- [TRY IT]: Here are the records. Write out exactly the lines between the one holding "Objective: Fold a" and the one holding "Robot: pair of", inclusive.

DATA TO USE below:

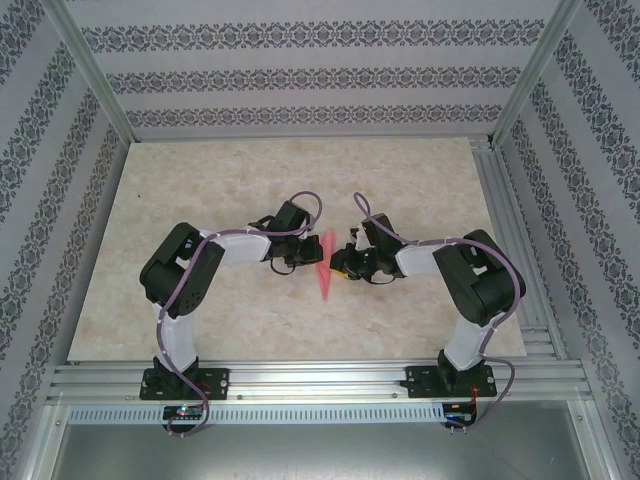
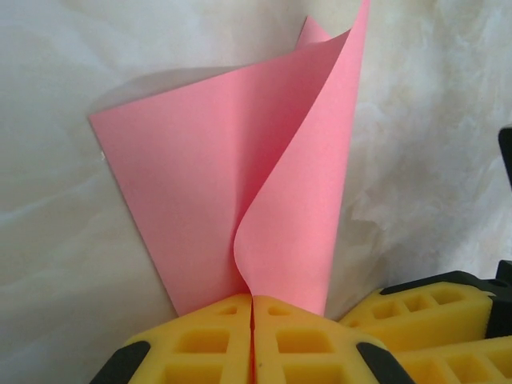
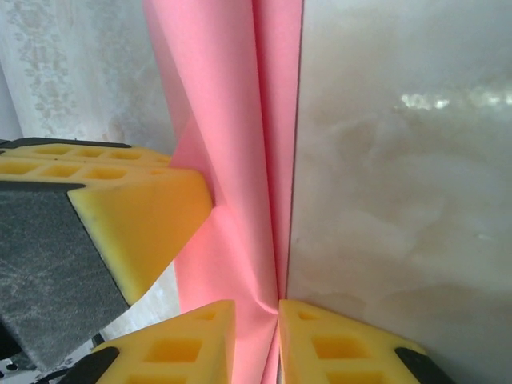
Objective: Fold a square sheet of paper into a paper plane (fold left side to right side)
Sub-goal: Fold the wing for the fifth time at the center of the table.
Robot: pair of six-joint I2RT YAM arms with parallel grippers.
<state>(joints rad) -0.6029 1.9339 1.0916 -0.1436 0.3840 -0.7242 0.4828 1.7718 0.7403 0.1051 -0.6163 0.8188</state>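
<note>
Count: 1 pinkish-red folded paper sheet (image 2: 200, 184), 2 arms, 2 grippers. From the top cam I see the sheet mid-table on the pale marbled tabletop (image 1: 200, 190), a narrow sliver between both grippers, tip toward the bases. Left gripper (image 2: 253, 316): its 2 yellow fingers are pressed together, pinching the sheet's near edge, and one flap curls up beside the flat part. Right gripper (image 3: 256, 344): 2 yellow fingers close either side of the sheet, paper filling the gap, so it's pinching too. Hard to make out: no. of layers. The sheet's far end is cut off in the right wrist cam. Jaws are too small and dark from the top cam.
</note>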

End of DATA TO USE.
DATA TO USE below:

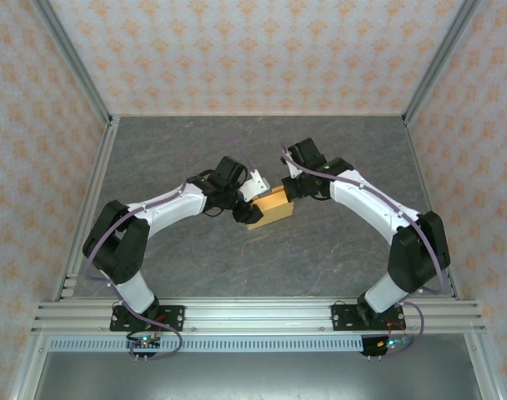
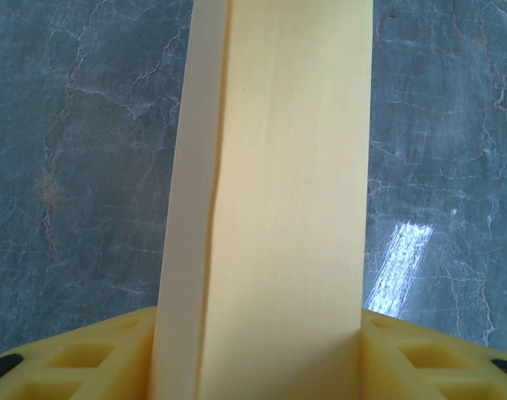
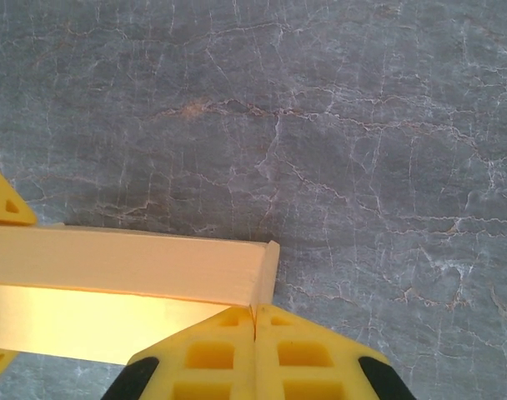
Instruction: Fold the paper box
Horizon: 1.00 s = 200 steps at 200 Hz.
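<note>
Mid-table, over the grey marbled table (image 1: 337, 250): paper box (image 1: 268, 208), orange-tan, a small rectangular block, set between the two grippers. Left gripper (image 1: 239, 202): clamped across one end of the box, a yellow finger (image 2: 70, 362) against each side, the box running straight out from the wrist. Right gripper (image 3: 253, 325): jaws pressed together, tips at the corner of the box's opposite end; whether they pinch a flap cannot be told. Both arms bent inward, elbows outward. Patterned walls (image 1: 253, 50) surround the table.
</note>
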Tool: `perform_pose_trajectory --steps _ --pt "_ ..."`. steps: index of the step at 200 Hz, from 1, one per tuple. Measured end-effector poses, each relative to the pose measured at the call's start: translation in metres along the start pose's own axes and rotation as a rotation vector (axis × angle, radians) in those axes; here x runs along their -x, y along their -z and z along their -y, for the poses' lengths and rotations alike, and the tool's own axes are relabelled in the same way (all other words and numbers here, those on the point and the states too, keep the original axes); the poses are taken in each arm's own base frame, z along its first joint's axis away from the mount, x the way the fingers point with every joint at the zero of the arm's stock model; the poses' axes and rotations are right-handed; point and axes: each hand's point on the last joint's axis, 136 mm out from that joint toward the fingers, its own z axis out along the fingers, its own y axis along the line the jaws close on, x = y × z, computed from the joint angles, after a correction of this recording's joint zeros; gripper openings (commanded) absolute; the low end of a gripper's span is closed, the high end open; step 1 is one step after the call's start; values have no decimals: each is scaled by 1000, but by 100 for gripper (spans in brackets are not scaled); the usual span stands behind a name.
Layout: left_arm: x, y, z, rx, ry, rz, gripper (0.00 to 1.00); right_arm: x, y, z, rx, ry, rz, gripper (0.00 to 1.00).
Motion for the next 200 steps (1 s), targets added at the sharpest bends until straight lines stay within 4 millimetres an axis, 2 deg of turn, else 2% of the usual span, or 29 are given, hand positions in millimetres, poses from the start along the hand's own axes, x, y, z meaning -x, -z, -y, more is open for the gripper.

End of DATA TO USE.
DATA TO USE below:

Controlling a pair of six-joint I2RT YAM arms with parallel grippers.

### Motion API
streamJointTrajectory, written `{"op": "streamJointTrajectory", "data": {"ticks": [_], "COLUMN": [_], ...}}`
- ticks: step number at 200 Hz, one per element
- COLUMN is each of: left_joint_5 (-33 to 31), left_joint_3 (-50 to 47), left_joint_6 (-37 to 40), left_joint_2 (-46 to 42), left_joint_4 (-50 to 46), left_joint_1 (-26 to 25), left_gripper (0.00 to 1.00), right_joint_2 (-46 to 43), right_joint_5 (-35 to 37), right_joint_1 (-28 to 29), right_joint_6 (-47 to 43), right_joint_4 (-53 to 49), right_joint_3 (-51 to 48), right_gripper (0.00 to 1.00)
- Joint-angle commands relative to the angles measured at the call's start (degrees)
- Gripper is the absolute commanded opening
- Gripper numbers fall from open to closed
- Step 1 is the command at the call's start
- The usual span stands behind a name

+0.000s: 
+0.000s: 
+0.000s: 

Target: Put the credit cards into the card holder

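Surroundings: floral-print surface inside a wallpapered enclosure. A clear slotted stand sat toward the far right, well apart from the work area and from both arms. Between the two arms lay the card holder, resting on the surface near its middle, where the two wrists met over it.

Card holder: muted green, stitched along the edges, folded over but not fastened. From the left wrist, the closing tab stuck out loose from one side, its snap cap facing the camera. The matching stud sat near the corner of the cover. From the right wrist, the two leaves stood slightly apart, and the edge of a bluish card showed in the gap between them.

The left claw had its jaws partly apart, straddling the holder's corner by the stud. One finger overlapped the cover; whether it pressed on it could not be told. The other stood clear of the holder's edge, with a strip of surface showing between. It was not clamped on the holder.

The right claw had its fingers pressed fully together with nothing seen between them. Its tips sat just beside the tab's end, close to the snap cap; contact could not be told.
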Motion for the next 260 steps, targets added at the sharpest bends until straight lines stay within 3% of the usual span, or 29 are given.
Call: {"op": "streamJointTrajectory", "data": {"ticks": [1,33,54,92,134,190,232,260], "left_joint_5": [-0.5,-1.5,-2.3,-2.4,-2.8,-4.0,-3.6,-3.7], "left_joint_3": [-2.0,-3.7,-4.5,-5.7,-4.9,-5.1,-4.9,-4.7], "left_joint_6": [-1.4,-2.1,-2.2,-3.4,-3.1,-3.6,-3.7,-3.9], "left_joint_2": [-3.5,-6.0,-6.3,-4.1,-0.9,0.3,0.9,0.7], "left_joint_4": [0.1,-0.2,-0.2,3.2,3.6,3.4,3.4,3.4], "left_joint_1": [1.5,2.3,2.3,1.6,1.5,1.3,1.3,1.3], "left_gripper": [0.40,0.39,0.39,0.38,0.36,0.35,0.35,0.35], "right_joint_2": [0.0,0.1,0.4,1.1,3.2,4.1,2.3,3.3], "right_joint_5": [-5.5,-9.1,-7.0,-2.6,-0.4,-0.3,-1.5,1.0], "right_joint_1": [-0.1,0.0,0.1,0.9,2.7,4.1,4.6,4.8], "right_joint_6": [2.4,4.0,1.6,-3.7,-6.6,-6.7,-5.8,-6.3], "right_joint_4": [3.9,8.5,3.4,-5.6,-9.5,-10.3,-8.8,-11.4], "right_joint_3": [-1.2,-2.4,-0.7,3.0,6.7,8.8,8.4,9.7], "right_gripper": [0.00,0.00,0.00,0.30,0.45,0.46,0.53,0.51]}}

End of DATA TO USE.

- [RESULT OF THIS EXERCISE]:
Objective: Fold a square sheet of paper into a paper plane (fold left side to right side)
Sub-goal: Fold the wing for the fifth time at the center of the table.
Robot: pair of six-joint I2RT YAM arms with parallel grippers.

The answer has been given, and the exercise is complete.